Women can be great friends, But guys, unless you are ready for a dating relationship, please be careful to treat us, as sisters with absolute purity,not as girlfriends,,,NOR SOMETHING IN BETWEEN.

Destiny

It is not "destiny" that determines "love" it is "Choice".Our so called destiny is a LIE..
Relationships last long not because theyre destined to last long..Relationships last long because two brave people made a choice - to keep it, to fight for it and to work for it. Meanwhile other relationships failed not because theyre destined to fail.
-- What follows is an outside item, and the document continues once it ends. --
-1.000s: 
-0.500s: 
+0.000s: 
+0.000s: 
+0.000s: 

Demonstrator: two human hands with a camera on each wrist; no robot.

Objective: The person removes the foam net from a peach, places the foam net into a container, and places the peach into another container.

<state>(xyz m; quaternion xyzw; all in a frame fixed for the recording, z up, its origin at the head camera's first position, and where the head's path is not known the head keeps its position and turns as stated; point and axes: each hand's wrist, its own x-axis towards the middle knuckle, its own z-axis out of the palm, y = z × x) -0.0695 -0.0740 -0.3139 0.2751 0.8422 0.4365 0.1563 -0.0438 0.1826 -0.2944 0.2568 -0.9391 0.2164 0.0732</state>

They failed because one of the two, or both made the choice - to set each other free.Sometimes we failed to understand and made a lot of allybys that we want space, or commonly we always stick to the stigma that if were really meant to be, at the end of the day we will be together??????how nice to hear..apparantly its the choice of one individual, if he felt its not working anymore,,,its over,,its not destiny,,its the feelings...sad but thats a fact.

no text

its past lunch time but i didnt received any text from him...maybe hes so busy and forgot about me...but i cant imagine coz most of the time he would ask permission..ohh my,,maybe lots of reports,,or maybe he got tired last night..hehehhe,but i know before he will go to sleep he will call me,,hehehe.hopefully.ohhhhhhhhh?

i missed him.

im really so sleepy..grabe,,imagine for almost 3 weeks i always sleep about 1 am,,,huhuhu,,my eyebags are really that big..but its ok,coz im tired from the hang outs and and texts..hehehe.
last night, i went home about 1:30 in the morning already, apparently our gate was locked,i stayed outside for almost 30 minutes,i was so afraid since there are lots of tambay in our place..i just called up my boardmate for her to open the gate,,,and she did,,thanks.heheh,after which i didnt sleep pa,,kasi we've texted pa with my friend...kasi naman po makulit..hehehe..pero love ko naman yun,,,hes really so nice,,he always awakes me when i need to be early..he would really alarm hi cell and wake up his princess..hahahhah..mwah

just when ive thought ive fall in love

i guess the greatest feeling in life, is to be able to feel that youre special. its an every woman's dream.to love and be loved..however there are really instances that when we've thought he's already the one,,,only to find out he was mr. maybe...ohhh god..so tired of searching but still im looking forward for the falling and rising and everything in between.